Problem details: All the lines below should be set down exactly, with no picture carried into the copy.

Dataset excerpt:
=====
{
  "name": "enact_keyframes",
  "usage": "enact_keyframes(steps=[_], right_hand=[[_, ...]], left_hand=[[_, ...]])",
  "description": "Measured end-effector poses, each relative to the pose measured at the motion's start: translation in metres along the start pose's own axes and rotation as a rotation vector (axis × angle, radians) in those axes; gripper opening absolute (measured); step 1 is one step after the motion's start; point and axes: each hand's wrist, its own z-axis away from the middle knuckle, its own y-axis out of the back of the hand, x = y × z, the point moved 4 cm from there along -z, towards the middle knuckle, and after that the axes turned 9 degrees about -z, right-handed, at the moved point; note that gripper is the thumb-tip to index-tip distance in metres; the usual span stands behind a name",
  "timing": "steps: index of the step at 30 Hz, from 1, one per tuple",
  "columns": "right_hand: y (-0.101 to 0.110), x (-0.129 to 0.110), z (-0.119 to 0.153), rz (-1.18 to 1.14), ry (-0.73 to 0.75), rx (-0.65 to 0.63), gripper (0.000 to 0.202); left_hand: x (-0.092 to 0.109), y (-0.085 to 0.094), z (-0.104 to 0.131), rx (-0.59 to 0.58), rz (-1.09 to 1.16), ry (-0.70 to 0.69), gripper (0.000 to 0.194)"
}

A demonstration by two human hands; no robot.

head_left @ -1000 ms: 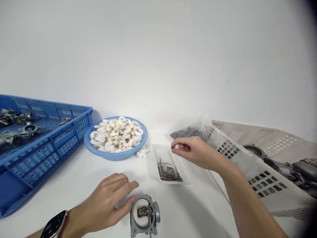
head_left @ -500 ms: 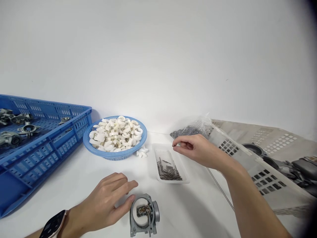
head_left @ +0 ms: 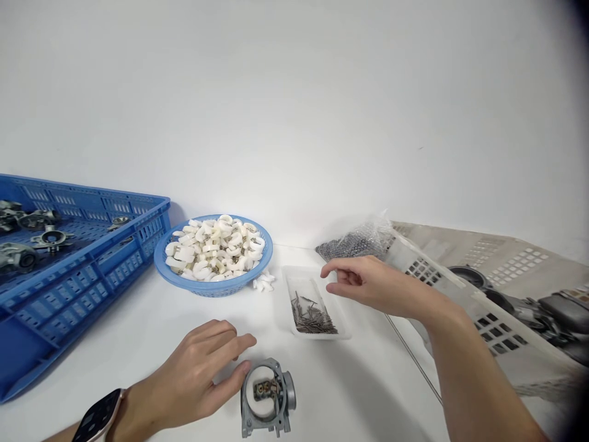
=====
Exercise result:
{
  "name": "enact_keyframes",
  "usage": "enact_keyframes(steps=[_], right_hand=[[_, ...]], left_hand=[[_, ...]])",
  "description": "Measured end-effector poses, each relative to the pose measured at the motion's start: translation in metres along the start pose's own axes and rotation as a rotation vector (axis × angle, radians) in those axes; gripper opening absolute (measured); step 1 is one step after the motion's start; point and axes: each hand's wrist, its own z-axis away from the middle knuckle, its own y-axis out of the back of the hand, x = y × z, the point moved 4 cm from there along -z, towards the middle knuckle, and after that the axes turned 9 degrees about -z, right-handed, at the moved point; note that gripper is the thumb-tip to index-tip distance in metres; the usual span stands behind a name",
  "timing": "steps: index of the step at 30 Hz, from 1, one per tuple",
  "columns": "right_hand: y (-0.101 to 0.110), x (-0.129 to 0.110), z (-0.119 to 0.153), rz (-1.18 to 1.14), ry (-0.73 to 0.75), rx (-0.65 to 0.63), gripper (0.000 to 0.202); left_hand: x (-0.092 to 0.109), y (-0.085 to 0.094), z (-0.104 to 0.131), rx (-0.59 to 0.58), rz (-1.09 to 1.16), ry (-0.70 to 0.69), gripper (0.000 to 0.194)"
}

A demonstration by two human hands; no robot.

head_left @ -1000 ms: 
head_left @ -500 ms: 
head_left @ +0 ms: 

The answer given is complete as it stands.